🤖 AI Summary
Current vision-language models (VLMs) exhibit limited capability in holistic narrative understanding of long videos (50–170 minutes), primarily due to benchmark deficiencies—overemphasis on fine-grained fact retrieval or reliance on low-quality, self-generated questions—that fail to assess higher-order reasoning, including causal inference, temporal modeling, and motivation understanding. To address this, we introduce MF², the first fine-grained narrative understanding benchmark tailored to full-length films. MF² comprises 850+ human-authored true/false statement pairs targeting character motivation, event causality, and temporal consistency. It adopts a binary judgment paradigm to avoid multiple-choice biases and is constructed exclusively from openly licensed films, prioritizing human-rememberable, story-level comprehension. Experiments show that state-of-the-art open- and closed-source VLMs underperform humans by a substantial margin on MF², confirming that deep narrative modeling for long-form video remains a fundamental unsolved challenge.
📝 Abstract
Despite recent progress in vision-language models (VLMs), holistic understanding of long-form video content remains a significant challenge, partly due to limitations in current benchmarks.

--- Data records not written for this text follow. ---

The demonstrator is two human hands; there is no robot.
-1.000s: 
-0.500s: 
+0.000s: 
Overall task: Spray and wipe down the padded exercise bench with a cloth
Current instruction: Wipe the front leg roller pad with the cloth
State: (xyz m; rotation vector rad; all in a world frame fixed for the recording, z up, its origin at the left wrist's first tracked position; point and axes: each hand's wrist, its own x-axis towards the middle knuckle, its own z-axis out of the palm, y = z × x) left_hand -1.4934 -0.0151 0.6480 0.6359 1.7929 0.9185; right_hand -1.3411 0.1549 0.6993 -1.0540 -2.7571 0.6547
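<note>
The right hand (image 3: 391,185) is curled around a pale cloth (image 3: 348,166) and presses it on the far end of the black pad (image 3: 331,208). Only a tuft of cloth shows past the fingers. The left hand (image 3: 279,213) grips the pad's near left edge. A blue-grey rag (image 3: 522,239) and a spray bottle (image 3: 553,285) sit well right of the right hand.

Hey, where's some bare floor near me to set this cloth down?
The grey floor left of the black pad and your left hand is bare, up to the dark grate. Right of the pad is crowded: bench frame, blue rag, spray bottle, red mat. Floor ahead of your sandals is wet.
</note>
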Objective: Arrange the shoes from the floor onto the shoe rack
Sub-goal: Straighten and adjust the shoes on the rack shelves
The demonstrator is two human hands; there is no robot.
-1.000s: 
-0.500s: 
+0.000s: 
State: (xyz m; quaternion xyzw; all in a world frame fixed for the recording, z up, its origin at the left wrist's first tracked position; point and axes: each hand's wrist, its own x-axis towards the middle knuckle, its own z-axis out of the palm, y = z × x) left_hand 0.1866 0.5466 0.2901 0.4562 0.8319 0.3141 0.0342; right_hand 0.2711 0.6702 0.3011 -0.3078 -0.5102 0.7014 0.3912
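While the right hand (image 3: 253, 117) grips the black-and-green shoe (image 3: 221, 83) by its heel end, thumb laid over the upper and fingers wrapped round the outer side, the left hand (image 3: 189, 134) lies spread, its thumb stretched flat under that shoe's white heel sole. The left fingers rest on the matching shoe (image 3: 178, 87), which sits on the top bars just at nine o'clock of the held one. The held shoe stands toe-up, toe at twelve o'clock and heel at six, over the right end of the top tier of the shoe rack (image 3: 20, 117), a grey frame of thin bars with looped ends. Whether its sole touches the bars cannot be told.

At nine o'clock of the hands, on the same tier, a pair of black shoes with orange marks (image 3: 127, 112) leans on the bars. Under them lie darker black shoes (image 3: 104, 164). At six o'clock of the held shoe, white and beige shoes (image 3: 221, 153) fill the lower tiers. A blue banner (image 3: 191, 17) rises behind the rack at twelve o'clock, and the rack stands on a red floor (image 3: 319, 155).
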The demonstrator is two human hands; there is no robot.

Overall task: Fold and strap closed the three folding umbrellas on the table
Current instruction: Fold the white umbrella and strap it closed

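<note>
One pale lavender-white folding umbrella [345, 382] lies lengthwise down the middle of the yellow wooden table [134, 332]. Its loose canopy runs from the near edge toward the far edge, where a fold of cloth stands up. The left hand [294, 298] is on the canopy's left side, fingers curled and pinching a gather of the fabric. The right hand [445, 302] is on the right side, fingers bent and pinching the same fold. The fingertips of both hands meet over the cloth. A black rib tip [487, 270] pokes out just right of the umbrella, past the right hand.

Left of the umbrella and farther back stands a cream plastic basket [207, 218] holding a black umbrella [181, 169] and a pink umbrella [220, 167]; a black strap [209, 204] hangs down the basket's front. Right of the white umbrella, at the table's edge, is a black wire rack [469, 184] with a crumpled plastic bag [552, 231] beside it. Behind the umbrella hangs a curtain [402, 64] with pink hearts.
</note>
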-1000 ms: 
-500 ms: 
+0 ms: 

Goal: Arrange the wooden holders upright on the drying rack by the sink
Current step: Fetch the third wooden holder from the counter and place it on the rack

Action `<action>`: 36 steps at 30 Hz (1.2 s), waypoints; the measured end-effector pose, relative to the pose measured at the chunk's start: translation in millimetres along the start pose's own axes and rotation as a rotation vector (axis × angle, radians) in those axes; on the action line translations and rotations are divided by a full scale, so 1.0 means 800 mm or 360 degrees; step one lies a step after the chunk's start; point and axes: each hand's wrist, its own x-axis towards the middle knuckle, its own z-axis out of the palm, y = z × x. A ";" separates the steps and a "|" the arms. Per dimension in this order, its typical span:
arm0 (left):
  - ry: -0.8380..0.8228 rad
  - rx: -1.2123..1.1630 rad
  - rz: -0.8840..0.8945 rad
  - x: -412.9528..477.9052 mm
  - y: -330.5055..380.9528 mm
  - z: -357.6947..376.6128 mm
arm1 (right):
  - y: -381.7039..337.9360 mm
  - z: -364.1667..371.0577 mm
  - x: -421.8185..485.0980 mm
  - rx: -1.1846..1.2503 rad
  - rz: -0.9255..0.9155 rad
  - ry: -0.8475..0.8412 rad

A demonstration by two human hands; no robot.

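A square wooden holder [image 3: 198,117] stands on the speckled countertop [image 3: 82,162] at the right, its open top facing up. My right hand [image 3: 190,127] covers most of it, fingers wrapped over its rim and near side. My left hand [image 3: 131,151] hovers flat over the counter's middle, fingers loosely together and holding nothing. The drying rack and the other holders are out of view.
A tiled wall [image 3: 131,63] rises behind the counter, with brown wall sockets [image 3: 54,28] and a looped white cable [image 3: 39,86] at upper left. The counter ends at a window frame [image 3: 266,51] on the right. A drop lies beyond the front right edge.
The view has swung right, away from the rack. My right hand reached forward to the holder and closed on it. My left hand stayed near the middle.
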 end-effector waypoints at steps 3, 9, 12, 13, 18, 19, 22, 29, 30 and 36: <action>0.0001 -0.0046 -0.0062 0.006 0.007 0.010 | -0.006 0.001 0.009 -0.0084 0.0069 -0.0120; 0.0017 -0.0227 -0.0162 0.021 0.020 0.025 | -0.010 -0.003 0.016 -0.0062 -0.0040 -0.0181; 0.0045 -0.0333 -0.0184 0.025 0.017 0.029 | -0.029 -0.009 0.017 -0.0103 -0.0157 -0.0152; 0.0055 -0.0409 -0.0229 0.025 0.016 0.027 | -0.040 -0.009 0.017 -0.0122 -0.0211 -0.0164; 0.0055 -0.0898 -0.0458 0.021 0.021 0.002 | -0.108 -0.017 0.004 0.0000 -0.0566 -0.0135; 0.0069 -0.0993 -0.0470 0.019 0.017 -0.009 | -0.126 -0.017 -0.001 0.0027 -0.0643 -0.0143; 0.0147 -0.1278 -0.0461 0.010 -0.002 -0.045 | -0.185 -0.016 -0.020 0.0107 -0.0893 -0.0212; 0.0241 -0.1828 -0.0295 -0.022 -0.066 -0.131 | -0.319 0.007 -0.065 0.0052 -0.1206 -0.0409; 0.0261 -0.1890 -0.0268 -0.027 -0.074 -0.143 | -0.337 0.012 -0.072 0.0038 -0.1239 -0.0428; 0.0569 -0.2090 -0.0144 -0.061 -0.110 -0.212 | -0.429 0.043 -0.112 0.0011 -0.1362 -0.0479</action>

Many focus on peripheral, ``needle-in-a-haystack'' details, encouraging context-insensitive retrieval over deep comprehension. Others rely on large-scale, semi-automatically generated questions (often produced by language models themselves) that are easier for models to answer but fail to reflect genuine understanding. In this paper, we introduce MF$^2$, a new benchmark for evaluating whether models can comprehend, consolidate, and recall key narrative information from full-length movies (50-170 minutes long). MF$^2$ includes over 50 full-length, open-licensed movies, each paired with manually constructed sets of claim pairs -- one true (fact) and one plausible but false (fib), totalling over 850 pairs. These claims target core narrative elements such as character motivations and emotions, causal chains, and event order, and refer to memorable moments that humans can recall without rewatching the movie. Instead of multiple-choice formats, we adopt a binary claim evaluation protocol: for each pair, models must correctly identify both the true and false claims. This reduces biases like answer ordering and enables a more precise assessment of reasoning. Our experiments demonstrate that both open-weight and closed state-of-the-art models fall well short of human performance, underscoring the relative ease of the task for humans and their superior ability to retain and reason over critical narrative information -- an ability current VLMs lack.